WHAT YOU SHOULD DO –
The lines below starting at the line containing "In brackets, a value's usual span" and ending at the line containing "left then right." are to be repeated exactly, with both ends kept and nothing else added.

==== RECORDS SUPPLIED ====

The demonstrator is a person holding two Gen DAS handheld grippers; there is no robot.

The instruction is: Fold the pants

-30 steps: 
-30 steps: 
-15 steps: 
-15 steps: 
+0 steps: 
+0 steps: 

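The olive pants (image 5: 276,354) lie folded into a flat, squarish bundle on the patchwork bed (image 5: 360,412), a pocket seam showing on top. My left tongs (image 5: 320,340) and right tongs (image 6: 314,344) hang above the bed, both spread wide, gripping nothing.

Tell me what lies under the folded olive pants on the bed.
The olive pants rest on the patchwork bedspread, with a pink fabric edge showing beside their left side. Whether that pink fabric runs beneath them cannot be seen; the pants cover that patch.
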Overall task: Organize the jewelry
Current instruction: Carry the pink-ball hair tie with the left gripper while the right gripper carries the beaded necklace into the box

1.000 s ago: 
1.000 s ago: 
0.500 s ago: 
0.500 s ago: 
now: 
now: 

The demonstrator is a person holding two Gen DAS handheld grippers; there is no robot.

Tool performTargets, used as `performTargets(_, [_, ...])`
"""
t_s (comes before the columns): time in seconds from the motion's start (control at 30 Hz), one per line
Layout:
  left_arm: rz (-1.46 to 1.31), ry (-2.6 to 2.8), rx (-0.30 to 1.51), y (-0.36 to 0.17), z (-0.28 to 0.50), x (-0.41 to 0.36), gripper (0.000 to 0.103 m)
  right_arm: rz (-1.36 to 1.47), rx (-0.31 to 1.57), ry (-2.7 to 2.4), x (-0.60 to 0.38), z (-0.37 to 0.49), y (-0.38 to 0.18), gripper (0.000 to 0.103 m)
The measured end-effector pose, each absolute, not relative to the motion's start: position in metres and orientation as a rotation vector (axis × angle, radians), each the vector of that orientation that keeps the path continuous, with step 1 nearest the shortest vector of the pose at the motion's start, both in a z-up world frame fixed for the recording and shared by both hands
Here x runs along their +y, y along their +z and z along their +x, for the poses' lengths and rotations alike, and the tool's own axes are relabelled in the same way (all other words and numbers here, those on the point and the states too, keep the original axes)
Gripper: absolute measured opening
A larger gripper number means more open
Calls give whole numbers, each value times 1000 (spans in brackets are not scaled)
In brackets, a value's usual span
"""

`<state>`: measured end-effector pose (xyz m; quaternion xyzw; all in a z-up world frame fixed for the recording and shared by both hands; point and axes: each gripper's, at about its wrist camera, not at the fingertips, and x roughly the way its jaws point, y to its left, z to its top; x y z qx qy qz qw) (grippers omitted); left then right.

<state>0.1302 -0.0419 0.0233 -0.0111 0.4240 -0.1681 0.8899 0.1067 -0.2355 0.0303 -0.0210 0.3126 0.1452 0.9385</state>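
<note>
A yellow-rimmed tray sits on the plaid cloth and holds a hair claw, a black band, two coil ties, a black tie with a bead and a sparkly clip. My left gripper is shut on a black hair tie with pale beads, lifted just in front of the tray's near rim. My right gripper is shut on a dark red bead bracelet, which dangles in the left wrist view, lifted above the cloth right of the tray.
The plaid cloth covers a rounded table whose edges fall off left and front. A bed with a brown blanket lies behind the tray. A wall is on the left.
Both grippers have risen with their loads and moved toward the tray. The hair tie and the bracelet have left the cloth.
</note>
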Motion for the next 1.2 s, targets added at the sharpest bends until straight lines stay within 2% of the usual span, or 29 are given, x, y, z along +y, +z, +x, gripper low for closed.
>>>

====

SOLUTION FOR THIS EXERCISE –
In brackets, a value's usual span
"""

`<state>`: measured end-effector pose (xyz m; quaternion xyzw; all in a z-up world frame fixed for the recording and shared by both hands; point and axes: each gripper's, at about its wrist camera, not at the fingertips, and x roughly the way its jaws point, y to its left, z to its top; x y z qx qy qz qw) (grippers omitted); left then right.

Nothing else is required for this exercise.